Burada bizim esas konumuz aslında şu olabilir. Türkiye, dünyanın dört bir yanına yaptığı ihracatla, dünyanın dört bir yanında yaptığı inşaatlarla nicelik olarak önemli bir ekonomik güç olabilir. Ama belki de bundan sonra ihtiyacımız olan, sanatta ve tasarımda da görünür olmayı başarmak. Bunun önündeki engelleri, iş zekâsıyla aşmak. Bence Tabanlıoğlu’nun yaptığı da bu.
GÜÇBİRLİĞİ GEREK
Sergiyi gezerken, enstalasyonun üzerine konuşurken, bir süre sonra şirketin diğer kurucu ortağı Murat Tabanlıoğlu da katılıyor bize. Onun sıkıntısı başka. Diyor ki, “İngiliz Mimarlar Odası, ABD Mimarlar Odası bizim projemize ödül veriyor. Ama ödül aldığımız bu ülkelerde mimari yarışmalara katılıp iş yapamıyoruz, lisans sorunu var. Bu işin ticari kısmı bir şekilde çözülür, orada bir şirketle ortaklık yaparsın halledilir. Bu engelleri aşmaya çalışıyoruz. Ama o entelektüel hakkın bize sağlanması lazım. Dünyanın birçok ülkesinde devlet dizaynın arkasında güç birliği yapıyor. Artık Türkiye’de de Mimarlar Odası ile devlet bir araya gelip böyle bir güç birliğine gitmeli.”

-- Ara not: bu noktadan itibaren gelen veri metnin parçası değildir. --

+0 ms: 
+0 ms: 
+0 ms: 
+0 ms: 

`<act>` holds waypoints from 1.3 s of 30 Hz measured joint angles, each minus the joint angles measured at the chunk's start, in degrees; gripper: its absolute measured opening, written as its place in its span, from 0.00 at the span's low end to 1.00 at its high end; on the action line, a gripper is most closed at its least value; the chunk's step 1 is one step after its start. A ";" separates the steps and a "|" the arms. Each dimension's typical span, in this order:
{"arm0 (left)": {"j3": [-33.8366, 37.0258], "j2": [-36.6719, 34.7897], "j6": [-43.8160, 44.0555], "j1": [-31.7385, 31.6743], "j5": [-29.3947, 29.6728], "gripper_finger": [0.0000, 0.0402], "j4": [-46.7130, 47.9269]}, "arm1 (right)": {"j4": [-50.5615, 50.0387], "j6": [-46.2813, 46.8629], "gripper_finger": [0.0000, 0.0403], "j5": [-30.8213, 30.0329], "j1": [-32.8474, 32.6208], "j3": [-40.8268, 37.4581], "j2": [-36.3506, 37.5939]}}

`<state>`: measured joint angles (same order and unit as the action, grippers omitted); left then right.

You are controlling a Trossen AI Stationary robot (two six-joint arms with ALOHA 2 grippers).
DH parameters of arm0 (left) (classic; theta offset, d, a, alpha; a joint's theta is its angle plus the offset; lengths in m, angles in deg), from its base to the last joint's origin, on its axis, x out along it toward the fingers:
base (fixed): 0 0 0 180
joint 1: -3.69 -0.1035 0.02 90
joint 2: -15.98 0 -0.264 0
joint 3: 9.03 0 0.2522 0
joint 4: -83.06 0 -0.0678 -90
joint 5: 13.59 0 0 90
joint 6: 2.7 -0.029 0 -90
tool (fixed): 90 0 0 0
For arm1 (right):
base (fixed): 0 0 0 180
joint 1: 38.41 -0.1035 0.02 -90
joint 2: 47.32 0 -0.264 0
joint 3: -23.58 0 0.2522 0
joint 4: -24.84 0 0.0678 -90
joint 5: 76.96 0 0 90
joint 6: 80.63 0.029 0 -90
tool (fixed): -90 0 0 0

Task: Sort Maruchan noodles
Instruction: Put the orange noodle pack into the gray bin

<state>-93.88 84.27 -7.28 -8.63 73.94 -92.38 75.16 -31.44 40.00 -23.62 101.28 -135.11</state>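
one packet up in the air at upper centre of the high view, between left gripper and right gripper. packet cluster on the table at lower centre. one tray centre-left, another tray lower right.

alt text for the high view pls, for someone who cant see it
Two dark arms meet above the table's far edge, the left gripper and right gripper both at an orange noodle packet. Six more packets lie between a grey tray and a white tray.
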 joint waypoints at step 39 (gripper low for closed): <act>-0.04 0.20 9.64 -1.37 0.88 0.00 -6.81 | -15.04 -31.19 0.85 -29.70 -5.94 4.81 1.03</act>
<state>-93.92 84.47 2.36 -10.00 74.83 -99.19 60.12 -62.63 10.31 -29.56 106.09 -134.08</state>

Murat Tabanlıoğlu ve Melkan Gürsel’in ortaklığında 170 çalışana ulaşan Tabanlıoğlu Mimarlık’ın İstanbul’dan sonra sırasıyla önce Ankara, ardından Doha ve Dubai’de açtığı ofislere bu yıl Londra da katılmış. Melkan Gürsel de tam ofis açtıkları yıl, önemli bir sanatsal platformda ilgi görmelerinin önemini anlatıyor. Gürsel, mimariyle sanatın iç içe olması nedeniyle Türkiye’de de bir sanat galerisini desteklediklerini anlatıyor.